The "prefix b" indicates that the object you have at hand is not a text string - but a set of bytes -
In Python 3 the two things are fundamentally different, why you always need to know how the text is coded in bytes to be able to transform them into characters. Nowadays it is increasingly common for the text to be in the "utf-8" encoding, but some legacy systems and Windows use the "latin-1" encoding - which allows all characters in the Portuguese language to be in a single byte.
Python objects of type "bytes" have a "Decode" method - just call it and the result will be the text string (which is specified in Python without the prefix 'b'). but beyond the "Decode" method, the call str(xml, 'utf-8')
would also make this transformation - the error message changes. Since it is not the Python error saying that there is an invalid utf-8 sequence, the chance is that your XML is in utf-8 - only ODBC complains of an invalid character: utf-8 supports universal characters - other encodings, such as latin1, no - if there are characters in languages with Greek, Russian, Hebrew, or even punctuation signs that are not defined in Latin-1, an error will occur, which may well be that.
The remedy would be to force an Escaping encoding to pass the data to the driver - only, here’s another problem: the function does not accept bytes (the already encoded text). Result: you will have to maim the Python text, replacing all the characters outside of "latin1" with "?", turn it back into text and then make your call.

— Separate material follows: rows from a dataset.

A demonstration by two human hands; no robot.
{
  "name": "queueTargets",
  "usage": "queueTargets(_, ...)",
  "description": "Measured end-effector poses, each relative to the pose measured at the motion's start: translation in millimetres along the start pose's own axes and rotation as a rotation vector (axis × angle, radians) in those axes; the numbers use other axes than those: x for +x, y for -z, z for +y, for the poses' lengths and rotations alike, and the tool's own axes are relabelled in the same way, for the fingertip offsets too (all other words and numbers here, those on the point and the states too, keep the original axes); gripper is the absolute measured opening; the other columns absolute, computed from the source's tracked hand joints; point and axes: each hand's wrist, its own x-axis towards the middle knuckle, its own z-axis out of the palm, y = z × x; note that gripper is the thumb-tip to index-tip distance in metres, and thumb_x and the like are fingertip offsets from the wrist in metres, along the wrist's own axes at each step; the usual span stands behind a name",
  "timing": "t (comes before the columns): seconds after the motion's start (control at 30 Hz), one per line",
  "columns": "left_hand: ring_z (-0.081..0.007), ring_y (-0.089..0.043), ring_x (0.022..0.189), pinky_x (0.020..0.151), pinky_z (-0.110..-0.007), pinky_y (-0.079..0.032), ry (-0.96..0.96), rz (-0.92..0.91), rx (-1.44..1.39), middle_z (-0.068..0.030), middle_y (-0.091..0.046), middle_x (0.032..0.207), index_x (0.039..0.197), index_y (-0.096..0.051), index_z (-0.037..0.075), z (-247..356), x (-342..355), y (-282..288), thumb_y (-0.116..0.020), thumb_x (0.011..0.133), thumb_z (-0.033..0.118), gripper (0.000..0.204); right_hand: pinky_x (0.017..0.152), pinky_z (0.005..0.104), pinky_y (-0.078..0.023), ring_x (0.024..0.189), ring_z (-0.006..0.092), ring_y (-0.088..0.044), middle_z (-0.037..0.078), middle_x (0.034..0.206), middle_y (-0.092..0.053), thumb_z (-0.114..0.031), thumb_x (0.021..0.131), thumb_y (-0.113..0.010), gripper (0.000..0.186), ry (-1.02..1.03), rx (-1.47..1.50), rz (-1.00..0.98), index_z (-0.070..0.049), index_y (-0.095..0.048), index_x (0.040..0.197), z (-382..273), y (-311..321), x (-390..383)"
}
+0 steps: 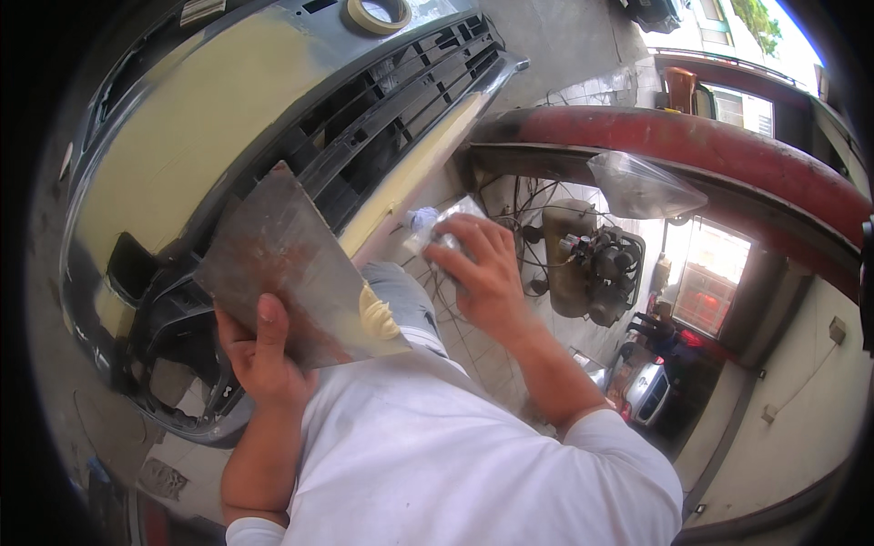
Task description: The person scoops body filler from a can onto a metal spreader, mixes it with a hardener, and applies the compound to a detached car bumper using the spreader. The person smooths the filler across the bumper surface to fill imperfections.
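Note:
My left hand (264, 350) grips a flat metal mixing plate (282, 264) from below, thumb on its upper face. The plate is grey with reddish-brown stains. A lump of pale yellow putty (376, 314) sits near its right edge. My right hand (478, 268) is raised to the right of the plate, fingers closed on a crumpled clear plastic wrapper (446, 227) with a bluish-white end. What is inside the wrapper is hard to make out. Ahead and to the left lies a car bumper (218, 91), its panels largely coated in pale yellow filler, with a black grille (391, 105).
A roll of masking tape (378, 14) lies on the bumper's far edge. At the right, a red curved beam (692, 146) crosses, with a clear plastic bag (642, 187) against it. An air compressor (592, 264) with hoses stands on the tiled floor. A silver car (648, 391) is farther back.

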Motion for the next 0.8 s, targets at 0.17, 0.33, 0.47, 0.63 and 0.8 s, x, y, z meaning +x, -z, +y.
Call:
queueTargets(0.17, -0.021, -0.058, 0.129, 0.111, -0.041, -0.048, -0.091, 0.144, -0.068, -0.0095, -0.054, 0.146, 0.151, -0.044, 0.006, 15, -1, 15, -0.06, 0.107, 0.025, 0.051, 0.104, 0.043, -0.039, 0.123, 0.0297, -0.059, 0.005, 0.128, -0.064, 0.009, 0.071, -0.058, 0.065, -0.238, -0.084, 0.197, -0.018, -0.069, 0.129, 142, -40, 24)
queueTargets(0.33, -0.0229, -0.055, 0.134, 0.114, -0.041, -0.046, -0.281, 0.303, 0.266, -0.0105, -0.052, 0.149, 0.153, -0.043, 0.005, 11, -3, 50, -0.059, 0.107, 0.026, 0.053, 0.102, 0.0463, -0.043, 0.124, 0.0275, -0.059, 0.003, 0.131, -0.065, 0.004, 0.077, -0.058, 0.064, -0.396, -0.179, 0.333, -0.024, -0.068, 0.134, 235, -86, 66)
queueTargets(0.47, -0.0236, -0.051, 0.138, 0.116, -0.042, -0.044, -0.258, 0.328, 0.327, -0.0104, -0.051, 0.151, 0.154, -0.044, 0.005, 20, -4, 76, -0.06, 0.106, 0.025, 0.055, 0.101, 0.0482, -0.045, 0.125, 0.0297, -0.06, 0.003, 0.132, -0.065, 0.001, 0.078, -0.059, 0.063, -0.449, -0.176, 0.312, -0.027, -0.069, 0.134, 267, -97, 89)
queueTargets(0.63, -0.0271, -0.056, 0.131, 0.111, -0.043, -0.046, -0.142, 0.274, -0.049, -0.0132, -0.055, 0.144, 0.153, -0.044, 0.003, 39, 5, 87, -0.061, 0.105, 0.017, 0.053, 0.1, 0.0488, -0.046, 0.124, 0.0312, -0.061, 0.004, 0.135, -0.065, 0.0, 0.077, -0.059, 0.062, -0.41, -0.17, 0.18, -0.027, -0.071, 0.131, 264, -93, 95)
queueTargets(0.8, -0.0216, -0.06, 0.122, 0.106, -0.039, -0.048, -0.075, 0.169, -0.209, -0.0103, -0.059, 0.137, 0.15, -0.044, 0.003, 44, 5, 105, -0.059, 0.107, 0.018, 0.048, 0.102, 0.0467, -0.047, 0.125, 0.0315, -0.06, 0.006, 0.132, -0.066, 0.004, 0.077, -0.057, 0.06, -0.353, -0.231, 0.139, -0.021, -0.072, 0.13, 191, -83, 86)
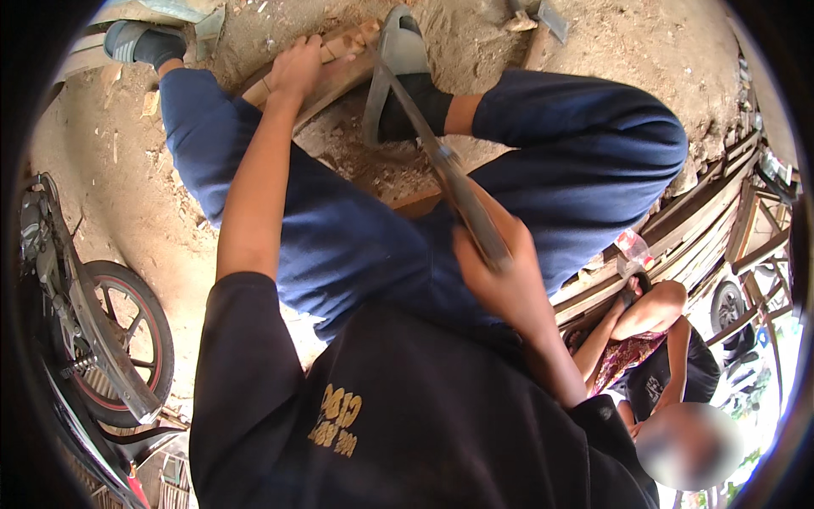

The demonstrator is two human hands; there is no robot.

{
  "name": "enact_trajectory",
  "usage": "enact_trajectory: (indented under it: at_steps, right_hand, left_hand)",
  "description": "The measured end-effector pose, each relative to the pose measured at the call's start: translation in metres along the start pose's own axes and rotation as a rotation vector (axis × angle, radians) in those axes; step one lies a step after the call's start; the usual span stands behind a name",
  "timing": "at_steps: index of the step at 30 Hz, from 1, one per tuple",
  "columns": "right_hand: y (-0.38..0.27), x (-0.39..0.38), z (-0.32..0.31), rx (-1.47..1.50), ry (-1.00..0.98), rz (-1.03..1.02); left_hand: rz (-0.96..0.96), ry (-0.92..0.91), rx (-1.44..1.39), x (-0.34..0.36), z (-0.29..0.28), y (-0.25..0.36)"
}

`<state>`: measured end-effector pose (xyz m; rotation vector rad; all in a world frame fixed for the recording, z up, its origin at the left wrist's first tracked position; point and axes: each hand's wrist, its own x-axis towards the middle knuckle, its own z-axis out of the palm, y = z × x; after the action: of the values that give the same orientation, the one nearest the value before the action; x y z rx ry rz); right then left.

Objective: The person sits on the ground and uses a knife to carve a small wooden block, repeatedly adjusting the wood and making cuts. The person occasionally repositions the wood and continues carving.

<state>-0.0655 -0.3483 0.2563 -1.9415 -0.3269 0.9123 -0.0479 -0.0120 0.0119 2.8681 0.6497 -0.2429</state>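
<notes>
From your head, your one wide fisheye view looks steeply down and forward, your black fabric shirt [458, 407] near, brown dirt ground [644, 47] far, a dark metal motorcycle [119, 373] left.

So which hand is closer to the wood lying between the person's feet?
Left. The left hand is on the wood; the right hand is well back from it, near the lap, gripping a long tool.

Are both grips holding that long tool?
No, only the right grip holds the long tool, while the left grip is away from it, on the wood.
</notes>
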Motion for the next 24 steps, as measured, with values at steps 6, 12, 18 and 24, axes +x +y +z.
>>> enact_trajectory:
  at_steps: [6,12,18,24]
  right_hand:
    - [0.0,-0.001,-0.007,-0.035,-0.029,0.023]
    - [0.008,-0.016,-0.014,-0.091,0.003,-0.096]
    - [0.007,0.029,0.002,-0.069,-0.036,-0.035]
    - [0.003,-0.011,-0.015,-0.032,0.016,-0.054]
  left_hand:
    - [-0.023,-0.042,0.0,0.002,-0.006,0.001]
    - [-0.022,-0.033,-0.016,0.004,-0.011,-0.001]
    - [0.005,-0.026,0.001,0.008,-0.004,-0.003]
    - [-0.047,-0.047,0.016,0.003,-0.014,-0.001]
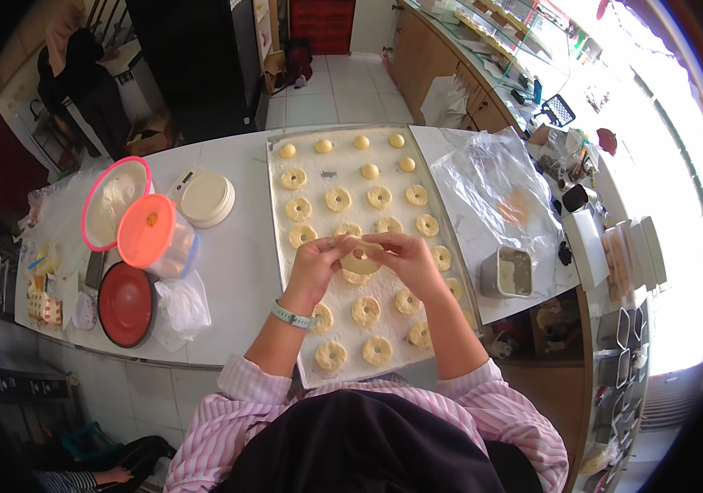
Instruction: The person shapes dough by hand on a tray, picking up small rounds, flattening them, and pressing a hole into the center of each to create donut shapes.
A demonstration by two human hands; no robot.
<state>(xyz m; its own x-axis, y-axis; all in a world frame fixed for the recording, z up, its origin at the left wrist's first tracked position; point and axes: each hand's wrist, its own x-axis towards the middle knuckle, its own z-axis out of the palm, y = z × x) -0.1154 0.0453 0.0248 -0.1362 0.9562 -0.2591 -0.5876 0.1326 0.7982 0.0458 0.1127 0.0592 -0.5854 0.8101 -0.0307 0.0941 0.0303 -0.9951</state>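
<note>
Both my hands are raised over the middle of a large floured baking tray [343,174], with a dough ring [359,267] between them. My left hand [318,264] pinches the ring's left side, and my right hand [407,259] pinches its right side. The fingers partly cover the ring. Below and around my hands, several shaped dough rings [338,200] lie in rows on the tray. Several smooth dough balls [369,171] sit toward the tray's far end.
Left of the tray are a white scale [203,197], a pink-rimmed bowl [88,222], an orange-lidded container [147,230], a red round dish [125,304] and a plastic bag [183,308]. To the right lie plastic sheeting [495,177] and a metal tin [495,275]. A person [96,94] stands at far left.
</note>
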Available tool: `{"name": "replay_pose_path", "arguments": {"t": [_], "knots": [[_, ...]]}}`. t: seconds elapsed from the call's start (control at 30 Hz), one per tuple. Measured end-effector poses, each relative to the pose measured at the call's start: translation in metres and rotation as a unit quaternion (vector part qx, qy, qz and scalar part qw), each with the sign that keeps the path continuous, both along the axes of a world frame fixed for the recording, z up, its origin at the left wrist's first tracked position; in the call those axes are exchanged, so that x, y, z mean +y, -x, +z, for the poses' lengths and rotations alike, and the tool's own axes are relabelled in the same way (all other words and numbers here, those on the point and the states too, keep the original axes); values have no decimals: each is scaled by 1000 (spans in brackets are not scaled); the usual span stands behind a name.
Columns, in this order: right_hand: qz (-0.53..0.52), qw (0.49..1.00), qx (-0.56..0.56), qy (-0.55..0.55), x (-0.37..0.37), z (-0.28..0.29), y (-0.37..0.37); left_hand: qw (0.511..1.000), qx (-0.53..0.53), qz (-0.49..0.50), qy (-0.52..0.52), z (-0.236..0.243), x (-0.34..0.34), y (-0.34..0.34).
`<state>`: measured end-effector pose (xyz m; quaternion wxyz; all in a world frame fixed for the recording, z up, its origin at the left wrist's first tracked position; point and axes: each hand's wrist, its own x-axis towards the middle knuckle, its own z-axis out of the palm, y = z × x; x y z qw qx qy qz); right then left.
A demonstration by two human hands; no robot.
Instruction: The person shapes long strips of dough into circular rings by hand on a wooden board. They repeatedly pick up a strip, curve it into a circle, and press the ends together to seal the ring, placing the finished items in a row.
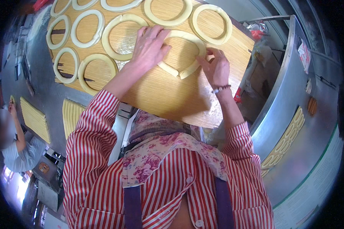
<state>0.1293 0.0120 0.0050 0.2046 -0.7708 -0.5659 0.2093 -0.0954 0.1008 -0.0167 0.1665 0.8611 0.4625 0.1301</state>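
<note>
A pale dough ring (pixel 193 37) lies on a wooden board (pixel 160 95) in front of me. Its two ends meet at the near side, where a narrow gap shows between them. The ring's left side is under my left hand (pixel 151 47), whose fingers and thumb curve around the dough. On the right side, my right hand (pixel 216 66) pinches the strip between thumb and fingers. A beaded bracelet circles my right wrist. Another dough ring (pixel 106 36) lies just left of my left hand, and a further dough ring (pixel 228 30) sits beyond my right hand.
Several more rings cover the board's left and far parts, among them a near-left ring (pixel 80 78). Cut dough strips (pixel 34 118) lie on the grey table at left, near a co-worker (pixel 21 149). A metal cabinet (pixel 277 91) stands close by on the right.
</note>
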Motion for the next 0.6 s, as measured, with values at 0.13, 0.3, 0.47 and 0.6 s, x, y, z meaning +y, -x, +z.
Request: {"name": "replay_pose_path", "arguments": {"t": [0.13, 0.3, 0.47, 0.6], "knots": [[-2, 998, -5, -56, -5, -46, 0, 998, -58, -22, -29, -29, -7, -7], [66, 996, 42, -47, -38, -26, 2, 986, -146, -66, 42, -16, -38, 9], [273, 960, 22, -49, -64, -25, 28, 966, -79, -235, 69, -26, -69, 17], [251, 966, 26, -57, -63, -44, 33, 966, -84, -225, 97, -35, -69, 19]]}}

There, if there is no other error in XML should work.
I’d recommend contacting whoever designed the bank you’re feeding to accept universal coding.
To understand more about these processes, now stop everything you’re doing and read http://local.joelonsoftware.com/wiki/O_M%C3%ADnimo_Absoluto_Que_Todos_os_Programadores_de_Software_Precisam,_Absolutamente,_Positivamente_de_Saber_Sobre_Unicode_e_Conjuntos_de_Caracteres_(Sem_Desculpas!)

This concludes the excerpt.